Here's how votes will be counted on Election Night and what to expect

The director of the Fox News Decision Desk is warning of quirks in the way votes will be counted on Election Night.

Because of their vote counting procedures, some states will count Republican-leaning votes first. Others will open with Democratic-leaning vote totals.

What is important is who leads after everything has been counted.

In battleground Pennsylvania, a half-dozen Republican counties that voted for President Trump in 2016 now say they won't even begin to count mail-in-votes until Wednesday, as the president attacked a U.S. Supreme Court that ruled mail-in ballots are valid if they arrive by Friday.

“It allows cheating! It allows cheating on a very high level. And very easy cheating, too,” Trump said.

Although election officials said that is false and Republican lawyers provided no evidence of it in court, Trump added in a tweet that was flagged by Twitter: "[It] will undermine our entire systems of laws. It will also induce violence in the streets."

While Pennsylvania is a longtime part of the Democrats' "blue wall" that the president flipped in 2016, Joe Biden hopes to do the same to what might be called a Republican "red wall" in the south.
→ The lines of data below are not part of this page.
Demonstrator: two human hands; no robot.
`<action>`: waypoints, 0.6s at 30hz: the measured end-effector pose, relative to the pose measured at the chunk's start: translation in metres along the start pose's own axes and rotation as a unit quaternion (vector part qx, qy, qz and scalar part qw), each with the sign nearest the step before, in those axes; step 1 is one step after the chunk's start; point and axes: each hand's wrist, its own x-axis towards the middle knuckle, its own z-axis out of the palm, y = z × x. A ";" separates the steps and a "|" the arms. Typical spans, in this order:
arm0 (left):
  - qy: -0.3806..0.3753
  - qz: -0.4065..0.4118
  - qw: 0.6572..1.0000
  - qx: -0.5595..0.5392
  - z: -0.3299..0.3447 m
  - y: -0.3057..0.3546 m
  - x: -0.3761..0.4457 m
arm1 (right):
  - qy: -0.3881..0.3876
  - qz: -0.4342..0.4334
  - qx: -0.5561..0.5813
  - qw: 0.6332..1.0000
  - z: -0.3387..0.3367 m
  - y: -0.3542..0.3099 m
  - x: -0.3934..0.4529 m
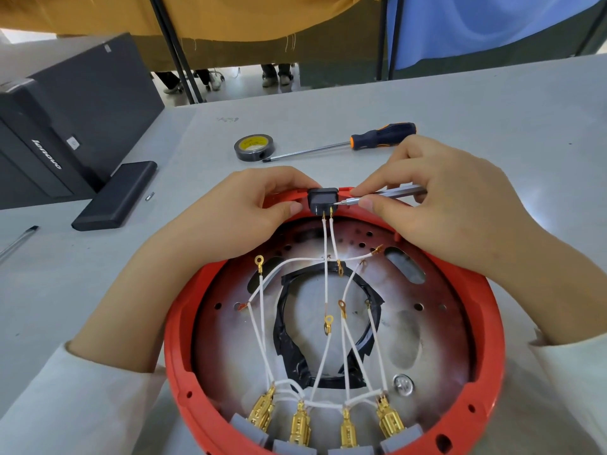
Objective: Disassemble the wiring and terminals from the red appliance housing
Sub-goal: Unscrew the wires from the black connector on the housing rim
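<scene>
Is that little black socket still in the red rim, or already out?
Still in. The black socket sits in a notch of the red housing rim, two white wires attached beneath.

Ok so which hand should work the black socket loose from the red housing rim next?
Probably the right hand: it already holds the small silver screwdriver, tip against the black socket. The left hand grips the red housing rim beside it, steadying.

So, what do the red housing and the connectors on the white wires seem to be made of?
The red housing looks like moulded plastic: uniform matte colour, with ribs and screw holes. The connectors along its near edge look like brass or brass-plated metal, being shiny, gold-coloured and folded from thin sheet; which of the two cannot be told.
</scene>
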 end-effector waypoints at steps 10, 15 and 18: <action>-0.002 0.003 1.000 0.004 -0.001 0.000 0.000 | 0.001 -0.003 -0.004 1.000 -0.001 -0.002 -0.001; -0.003 0.001 1.000 0.003 -0.001 -0.002 0.000 | 0.002 -0.004 -0.010 1.000 0.000 -0.003 -0.001; -0.002 0.003 1.000 0.005 0.000 -0.002 0.001 | 0.007 -0.006 -0.015 1.000 0.001 -0.003 -0.001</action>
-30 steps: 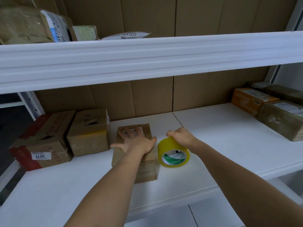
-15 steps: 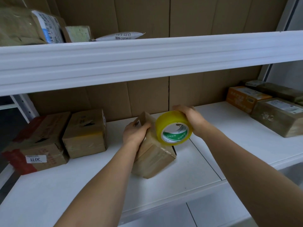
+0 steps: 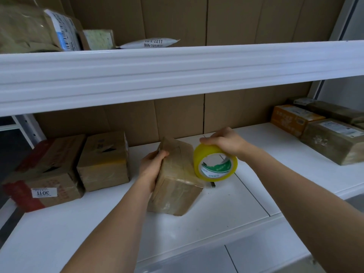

Three states that expect to report nearly all of their vote totals Tuesday night may tell the tale: North Carolina, Georgia and Florida.

President Trump needs to carry them all, as he did four years ago. Should Biden pick off even one, it would be a big boost to his chances of winning the White House.

One last word of caution: beware the "red mirage" and "blue mirage" as you watch the votes be counted Tuesday night. Because of quirks in state vote-counting systems like the one in Pennsylvania, it may appear that a state is going for one candidate when, in fact, by the time everything is counted, it will be a landslide for another candidate.